# A dog from the nationals....



## The A Team (Dec 1, 2005)

During the nationals, there was a woman walking around with her dog in a stroller all day long (I remember her from Dallas also). She changed the dog's fabulous dresses several times a day. 

Well, I just looked up the website of the woman who makes the clothing....HOLY COW!!!

Chien Coature: Sunburst Rhumba Gown

The dresses are over $1000!!!!!!!!!!!! 

...sorry, just had to share this information.....:w00t::w00t:


----------



## edelweiss (Apr 23, 2010)

Pat. . . I'm sorry to say this but I looked at that dress at :new_shocked:1,200$ & I think it makes the maltese look "fat" on the backside! :HistericalSmiley::HistericalSmiley: 

Please don't get one for Ava! :brownbag:


----------



## shellbeme (Mar 1, 2011)

Wow, I browsed that site, very few cute things and nothing at all worth the price.....


----------



## edelweiss (Apr 23, 2010)

As far as the "Diva Dangles" go----Lisi would chomp them down in a breath!:HistericalSmiley::HistericalSmiley:


----------



## Lacie's Mom (Oct 11, 2006)

Pat -- I saw her in the hallway outside of the ballroom and had a chance to look at the red outfit very closely. The interesting thing is that the skirts attach so that you can take them off. It starts with a vest, then you can add one skirt and then a second skirt if you want the very long, formal dress. I was especially eyeing as I was thinking of making one for Secret or Lacie. The beading is beautiful and I wouldn't have the patience to hand bead, but I've seen fabric that is already beaded that would work. I'm going to see what I can come up with and make one for one of my girls. If it works out, I'll post pictures.

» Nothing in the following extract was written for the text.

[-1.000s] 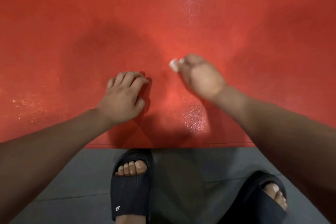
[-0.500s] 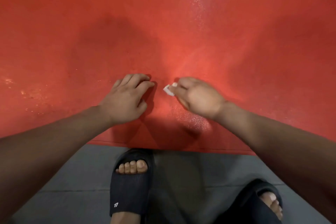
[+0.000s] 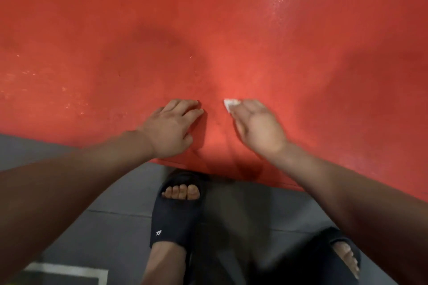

Pat - BTW -- how many of these have you already ordered for Ava??? LOL


----------



## Mom2James (Mar 13, 2012)

That's some dress. Pat you made me smile. A few years ago I brought home a designer short, ivory strapless dress with ostrich feathers on the skirt. My husband told me I looked like "bride of big bird" . I couldn't even be mad - because I sort of did, lol.
It went straight back to the store.


----------



## The A Team (Dec 1, 2005)

I'm not ordering any of those!!! :blink:

The most expensive dress I have for Ava (I think) is the tutu dress from Tammy Peace, and I love that dress!!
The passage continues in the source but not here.